ASSIGNMENT -
Repeat every line of the data verbatim.
#### PROVIDED RECORDS ####
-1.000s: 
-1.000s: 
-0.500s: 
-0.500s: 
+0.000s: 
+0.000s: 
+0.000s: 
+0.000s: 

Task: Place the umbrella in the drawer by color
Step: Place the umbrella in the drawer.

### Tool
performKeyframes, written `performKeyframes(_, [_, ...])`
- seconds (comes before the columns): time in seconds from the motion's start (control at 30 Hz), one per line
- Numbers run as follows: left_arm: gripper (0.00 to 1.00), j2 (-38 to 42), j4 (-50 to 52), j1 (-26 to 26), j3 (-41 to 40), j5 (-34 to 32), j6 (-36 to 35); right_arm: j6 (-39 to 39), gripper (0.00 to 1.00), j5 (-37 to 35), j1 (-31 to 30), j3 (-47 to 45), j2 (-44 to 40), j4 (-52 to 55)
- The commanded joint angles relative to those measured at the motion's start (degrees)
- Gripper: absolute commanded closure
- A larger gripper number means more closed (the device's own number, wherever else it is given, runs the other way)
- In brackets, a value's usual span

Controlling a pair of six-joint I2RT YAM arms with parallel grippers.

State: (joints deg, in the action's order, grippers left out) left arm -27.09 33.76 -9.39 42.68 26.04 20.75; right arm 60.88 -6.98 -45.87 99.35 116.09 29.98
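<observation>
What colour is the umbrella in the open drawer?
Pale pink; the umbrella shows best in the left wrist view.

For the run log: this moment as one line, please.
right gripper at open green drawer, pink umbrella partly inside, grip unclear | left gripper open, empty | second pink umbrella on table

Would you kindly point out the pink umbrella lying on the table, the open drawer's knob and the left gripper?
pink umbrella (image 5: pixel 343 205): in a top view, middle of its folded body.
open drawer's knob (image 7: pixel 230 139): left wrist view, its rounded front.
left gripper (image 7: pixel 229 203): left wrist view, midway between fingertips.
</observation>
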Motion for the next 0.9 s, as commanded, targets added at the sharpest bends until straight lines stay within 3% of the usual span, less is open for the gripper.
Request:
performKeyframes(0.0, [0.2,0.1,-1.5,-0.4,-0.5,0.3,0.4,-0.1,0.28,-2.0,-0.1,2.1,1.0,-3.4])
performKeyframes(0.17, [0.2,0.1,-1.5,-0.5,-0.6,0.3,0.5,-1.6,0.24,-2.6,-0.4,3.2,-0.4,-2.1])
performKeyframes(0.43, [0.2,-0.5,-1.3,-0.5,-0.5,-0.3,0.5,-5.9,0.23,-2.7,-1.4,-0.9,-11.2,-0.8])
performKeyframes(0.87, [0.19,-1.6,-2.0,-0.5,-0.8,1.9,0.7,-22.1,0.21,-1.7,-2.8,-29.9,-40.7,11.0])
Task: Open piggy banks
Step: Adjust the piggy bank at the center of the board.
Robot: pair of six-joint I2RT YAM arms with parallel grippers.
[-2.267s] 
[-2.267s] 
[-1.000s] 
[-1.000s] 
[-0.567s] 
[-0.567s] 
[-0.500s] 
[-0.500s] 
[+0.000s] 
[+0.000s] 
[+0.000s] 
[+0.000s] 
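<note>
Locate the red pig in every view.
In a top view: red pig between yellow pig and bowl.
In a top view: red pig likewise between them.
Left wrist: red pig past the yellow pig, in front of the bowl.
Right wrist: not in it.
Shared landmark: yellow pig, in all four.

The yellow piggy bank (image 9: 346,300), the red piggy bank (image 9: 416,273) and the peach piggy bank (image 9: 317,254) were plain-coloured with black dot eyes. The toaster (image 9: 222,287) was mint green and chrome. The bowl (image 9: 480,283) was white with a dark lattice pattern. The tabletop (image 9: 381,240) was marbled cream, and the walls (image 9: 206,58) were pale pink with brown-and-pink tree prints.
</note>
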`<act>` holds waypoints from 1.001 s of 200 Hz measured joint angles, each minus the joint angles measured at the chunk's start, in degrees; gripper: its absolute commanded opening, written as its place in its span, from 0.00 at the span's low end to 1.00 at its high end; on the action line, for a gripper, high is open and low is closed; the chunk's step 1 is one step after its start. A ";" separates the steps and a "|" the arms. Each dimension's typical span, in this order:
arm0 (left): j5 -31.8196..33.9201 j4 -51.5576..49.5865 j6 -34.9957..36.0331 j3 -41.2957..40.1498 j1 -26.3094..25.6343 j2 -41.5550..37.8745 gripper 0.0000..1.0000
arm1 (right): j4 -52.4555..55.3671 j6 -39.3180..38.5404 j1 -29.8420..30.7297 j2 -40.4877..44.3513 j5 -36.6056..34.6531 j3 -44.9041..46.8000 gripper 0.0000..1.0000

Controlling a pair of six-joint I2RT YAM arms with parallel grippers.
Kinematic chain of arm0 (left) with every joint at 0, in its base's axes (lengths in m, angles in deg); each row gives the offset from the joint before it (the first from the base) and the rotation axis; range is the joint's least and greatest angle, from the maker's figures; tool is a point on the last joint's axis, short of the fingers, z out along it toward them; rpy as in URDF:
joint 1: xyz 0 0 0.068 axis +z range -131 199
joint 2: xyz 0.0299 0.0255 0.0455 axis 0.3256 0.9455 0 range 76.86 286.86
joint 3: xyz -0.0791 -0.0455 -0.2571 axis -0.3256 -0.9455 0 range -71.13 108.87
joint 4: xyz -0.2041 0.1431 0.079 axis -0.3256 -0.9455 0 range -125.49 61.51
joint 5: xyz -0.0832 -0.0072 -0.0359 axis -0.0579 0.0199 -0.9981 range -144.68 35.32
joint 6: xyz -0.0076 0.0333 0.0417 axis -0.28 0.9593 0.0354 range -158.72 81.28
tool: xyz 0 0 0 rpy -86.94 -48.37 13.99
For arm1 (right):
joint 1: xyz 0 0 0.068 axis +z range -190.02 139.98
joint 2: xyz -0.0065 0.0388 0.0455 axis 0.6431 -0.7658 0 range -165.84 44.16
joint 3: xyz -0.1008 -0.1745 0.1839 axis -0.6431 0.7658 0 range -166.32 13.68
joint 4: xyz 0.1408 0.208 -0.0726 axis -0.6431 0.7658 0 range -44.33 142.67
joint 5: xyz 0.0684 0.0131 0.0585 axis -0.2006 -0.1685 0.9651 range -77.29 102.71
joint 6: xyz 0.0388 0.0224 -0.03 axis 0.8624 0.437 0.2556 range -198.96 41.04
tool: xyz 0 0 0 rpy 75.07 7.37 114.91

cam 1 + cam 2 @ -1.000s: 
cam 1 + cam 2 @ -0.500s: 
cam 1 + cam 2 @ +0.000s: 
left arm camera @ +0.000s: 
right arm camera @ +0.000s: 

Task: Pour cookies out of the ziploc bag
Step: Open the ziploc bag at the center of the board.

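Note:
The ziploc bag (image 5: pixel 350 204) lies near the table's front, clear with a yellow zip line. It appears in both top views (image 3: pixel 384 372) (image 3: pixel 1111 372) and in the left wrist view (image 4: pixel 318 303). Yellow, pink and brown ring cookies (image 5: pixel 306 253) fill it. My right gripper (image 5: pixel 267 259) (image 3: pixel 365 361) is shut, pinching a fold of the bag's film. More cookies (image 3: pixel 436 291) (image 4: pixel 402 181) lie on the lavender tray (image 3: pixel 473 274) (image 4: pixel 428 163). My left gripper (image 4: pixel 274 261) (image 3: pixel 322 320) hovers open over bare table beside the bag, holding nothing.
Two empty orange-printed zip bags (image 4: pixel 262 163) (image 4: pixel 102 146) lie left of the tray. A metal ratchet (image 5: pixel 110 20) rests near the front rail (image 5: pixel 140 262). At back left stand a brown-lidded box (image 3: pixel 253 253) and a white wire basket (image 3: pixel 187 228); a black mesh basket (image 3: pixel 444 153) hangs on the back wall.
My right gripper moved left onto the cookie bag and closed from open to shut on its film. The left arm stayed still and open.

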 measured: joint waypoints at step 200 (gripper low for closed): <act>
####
WRITTEN RESPONSE -
-1.000s: 
-1.000s: 
-0.500s: 
-0.500s: 
+0.000s: 
+0.000s: 
+0.000s: 
+0.000s: 

Task: Place the umbrella in the drawer by color
Step: Place the umbrella in the drawer.

### Tool
performKeyframes, written `performKeyframes(_, [_, ...])`
- seconds (comes before the columns): time in seconds from the motion's start (control at 30 Hz), one per line
- Numbers run as follows: left_arm: gripper (0.00 to 1.00), j2 (-38 to 42), j4 (-50 to 52), j1 (-26 to 26), j3 (-41 to 40), j5 (-34 to 32), j6 (-36 to 35); right_arm: j6 (-39 to 39), gripper (0.00 to 1.00), j5 (-37 to 35), j1 (-31 to 30), j3 (-47 to 45), j2 (-44 to 40), j4 (-52 to 55)
- The commanded joint angles relative to those measured at the motion's start (degrees)
- Gripper: absolute commanded closure
- A larger gripper number means more closed (the device's own number, wherever else it is given, runs the other way)
- In brackets, a value's usual span

Controlling a pair of six-joint I2RT YAM arms with parallel grippers.

State: (joints deg, in the action's order, grippers left out) left arm -27.09 33.76 -9.39 42.68 26.04 20.75; right arm 60.88 -6.98 -45.87 99.35 116.09 29.98
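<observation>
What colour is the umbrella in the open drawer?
Pale pink; the umbrella shows best in the left wrist view.

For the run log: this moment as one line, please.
right gripper at open green drawer, pink umbrella partly inside, grip unclear | left gripper open, empty | second pink umbrella on table

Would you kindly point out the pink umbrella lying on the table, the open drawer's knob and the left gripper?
pink umbrella (image 5: pixel 343 205): in a top view, middle of its folded body.
open drawer's knob (image 7: pixel 230 139): left wrist view, its rounded front.
left gripper (image 7: pixel 229 203): left wrist view, midway between fingertips.
</observation>
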Motion for the next 0.9 s, as commanded, targets added at the sharpest bends until straight lines stay within 3% of the usual span, less is open for the gripper.
Request:
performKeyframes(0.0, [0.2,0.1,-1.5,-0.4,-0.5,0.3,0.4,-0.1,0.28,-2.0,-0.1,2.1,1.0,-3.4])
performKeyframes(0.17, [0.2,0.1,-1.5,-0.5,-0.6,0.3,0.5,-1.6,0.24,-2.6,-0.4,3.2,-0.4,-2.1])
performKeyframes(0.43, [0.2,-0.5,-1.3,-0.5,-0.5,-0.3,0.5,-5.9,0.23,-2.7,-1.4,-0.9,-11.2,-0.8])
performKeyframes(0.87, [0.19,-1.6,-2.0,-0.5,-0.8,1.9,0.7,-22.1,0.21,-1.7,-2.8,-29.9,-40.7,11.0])
Task: Open piggy banks
Step: Adjust the piggy bank at the center of the board.
Robot: pair of six-joint I2RT YAM arms with parallel grippers.
[-2.267s] 
[-2.267s] 
[-1.000s] 
[-1.000s] 
[-0.567s] 
[-0.567s] 
[-0.500s] 
[-0.500s] 
[+0.000s] 
[+0.000s] 
[+0.000s] 
[+0.000s] 
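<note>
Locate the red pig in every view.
In a top view: red pig between yellow pig and bowl.
In a top view: red pig likewise between them.
Left wrist: red pig past the yellow pig, in front of the bowl.
Right wrist: not in it.
Shared landmark: yellow pig, in all four.

The yellow piggy bank (image 9: 346,300), the red piggy bank (image 9: 416,273) and the peach piggy bank (image 9: 317,254) were plain-coloured with black dot eyes. The toaster (image 9: 222,287) was mint green and chrome. The bowl (image 9: 480,283) was white with a dark lattice pattern. The tabletop (image 9: 381,240) was marbled cream, and the walls (image 9: 206,58) were pale pink with brown-and-pink tree prints.
</note>
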`<act>` holds waypoints from 1.001 s of 200 Hz measured joint angles, each minus the joint angles measured at the chunk's start, in degrees; gripper: its absolute commanded opening, written as its place in its span, from 0.00 at the span's low end to 1.00 at its high end; on the action line, for a gripper, high is open and low is closed; the chunk's step 1 is one step after its start. A ";" separates the steps and a "|" the arms. Each dimension's typical span, in this order:
arm0 (left): j5 -31.8196..33.9201 j4 -51.5576..49.5865 j6 -34.9957..36.0331 j3 -41.2957..40.1498 j1 -26.3094..25.6343 j2 -41.5550..37.8745 gripper 0.0000..1.0000
arm1 (right): j4 -52.4555..55.3671 j6 -39.3180..38.5404 j1 -29.8420..30.7297 j2 -40.4877..44.3513 j5 -36.6056..34.6531 j3 -44.9041..46.8000 gripper 0.0000..1.0000

Controlling a pair of six-joint I2RT YAM arms with parallel grippers.
Kinematic chain of arm0 (left) with every joint at 0, in its base's axes (lengths in m, angles in deg); each row gives the offset from the joint before it (the first from the base) and the rotation axis; range is the joint's least and greatest angle, from the maker's figures; tool is a point on the last joint's axis, short of the fingers, z out along it toward them; rpy as in URDF:
joint 1: xyz 0 0 0.068 axis +z range -131 199
joint 2: xyz 0.0299 0.0255 0.0455 axis 0.3256 0.9455 0 range 76.86 286.86
joint 3: xyz -0.0791 -0.0455 -0.2571 axis -0.3256 -0.9455 0 range -71.13 108.87
joint 4: xyz -0.2041 0.1431 0.079 axis -0.3256 -0.9455 0 range -125.49 61.51
joint 5: xyz -0.0832 -0.0072 -0.0359 axis -0.0579 0.0199 -0.9981 range -144.68 35.32
joint 6: xyz -0.0076 0.0333 0.0417 axis -0.28 0.9593 0.0354 range -158.72 81.28
tool: xyz 0 0 0 rpy -86.94 -48.37 13.99
For arm1 (right):
joint 1: xyz 0 0 0.068 axis +z range -190.02 139.98
joint 2: xyz -0.0065 0.0388 0.0455 axis 0.6431 -0.7658 0 range -165.84 44.16
joint 3: xyz -0.1008 -0.1745 0.1839 axis -0.6431 0.7658 0 range -166.32 13.68
joint 4: xyz 0.1408 0.208 -0.0726 axis -0.6431 0.7658 0 range -44.33 142.67
joint 5: xyz 0.0684 0.0131 0.0585 axis -0.2006 -0.1685 0.9651 range -77.29 102.71
joint 6: xyz 0.0388 0.0224 -0.03 axis 0.8624 0.437 0.2556 range -198.96 41.04
tool: xyz 0 0 0 rpy 75.07 7.37 114.91

cam 1 + cam 2 @ -1.000s: 
cam 1 + cam 2 @ -0.500s: 
cam 1 + cam 2 @ +0.000s: 
left arm camera @ +0.000s: 
right arm camera @ +0.000s: 

Task: Pour cookies out of the ziploc bag
Step: Open the ziploc bag at the center of the board.

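Note:
The ziploc bag (image 5: pixel 350 204) lies near the table's front, clear with a yellow zip line. It appears in both top views (image 3: pixel 384 372) (image 3: pixel 1111 372) and in the left wrist view (image 4: pixel 318 303). Yellow, pink and brown ring cookies (image 5: pixel 306 253) fill it. My right gripper (image 5: pixel 267 259) (image 3: pixel 365 361) is shut, pinching a fold of the bag's film. More cookies (image 3: pixel 436 291) (image 4: pixel 402 181) lie on the lavender tray (image 3: pixel 473 274) (image 4: pixel 428 163). My left gripper (image 4: pixel 274 261) (image 3: pixel 322 320) hovers open over bare table beside the bag, holding nothing.
Two empty orange-printed zip bags (image 4: pixel 262 163) (image 4: pixel 102 146) lie left of the tray. A metal ratchet (image 5: pixel 110 20) rests near the front rail (image 5: pixel 140 262). At back left stand a brown-lidded box (image 3: pixel 253 253) and a white wire basket (image 3: pixel 187 228); a black mesh basket (image 3: pixel 444 153) hangs on the back wall.
My right gripper moved left onto the cookie bag and closed from open to shut on its film. The left arm stayed still and open.
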
 measured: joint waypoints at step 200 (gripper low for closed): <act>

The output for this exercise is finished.